Required action — Count how many lines below include the string "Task". Only that number should appear in the reply.

Provided records —
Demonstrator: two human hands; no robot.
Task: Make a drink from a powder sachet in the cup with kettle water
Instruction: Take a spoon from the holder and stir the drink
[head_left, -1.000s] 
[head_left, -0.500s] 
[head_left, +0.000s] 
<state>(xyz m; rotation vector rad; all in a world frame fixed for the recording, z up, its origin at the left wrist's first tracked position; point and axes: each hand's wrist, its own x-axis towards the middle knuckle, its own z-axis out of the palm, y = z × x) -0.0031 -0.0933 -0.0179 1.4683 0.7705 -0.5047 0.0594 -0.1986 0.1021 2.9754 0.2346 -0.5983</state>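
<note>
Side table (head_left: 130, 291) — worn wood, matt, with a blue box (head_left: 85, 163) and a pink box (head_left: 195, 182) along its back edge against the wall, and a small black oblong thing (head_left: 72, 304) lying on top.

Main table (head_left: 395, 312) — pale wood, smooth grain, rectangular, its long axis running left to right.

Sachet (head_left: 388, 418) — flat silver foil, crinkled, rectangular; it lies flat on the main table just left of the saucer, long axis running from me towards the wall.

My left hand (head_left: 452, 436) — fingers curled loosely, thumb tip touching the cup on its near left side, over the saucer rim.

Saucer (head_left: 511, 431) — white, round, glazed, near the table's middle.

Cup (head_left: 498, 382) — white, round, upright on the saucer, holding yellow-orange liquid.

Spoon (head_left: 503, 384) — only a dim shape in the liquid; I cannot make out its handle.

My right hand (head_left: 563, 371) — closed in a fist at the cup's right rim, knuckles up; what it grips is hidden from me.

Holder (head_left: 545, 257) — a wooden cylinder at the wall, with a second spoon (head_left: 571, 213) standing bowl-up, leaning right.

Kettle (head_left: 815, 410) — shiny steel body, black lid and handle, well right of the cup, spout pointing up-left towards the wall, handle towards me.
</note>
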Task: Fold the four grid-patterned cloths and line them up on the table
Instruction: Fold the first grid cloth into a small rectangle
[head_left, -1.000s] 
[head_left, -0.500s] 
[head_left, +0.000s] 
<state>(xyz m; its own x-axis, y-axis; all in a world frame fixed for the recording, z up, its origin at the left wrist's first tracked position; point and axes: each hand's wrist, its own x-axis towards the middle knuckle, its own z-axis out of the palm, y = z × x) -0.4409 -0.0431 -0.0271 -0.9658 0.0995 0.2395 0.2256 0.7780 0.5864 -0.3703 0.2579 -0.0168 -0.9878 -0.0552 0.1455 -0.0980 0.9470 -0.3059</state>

Expected answer — 2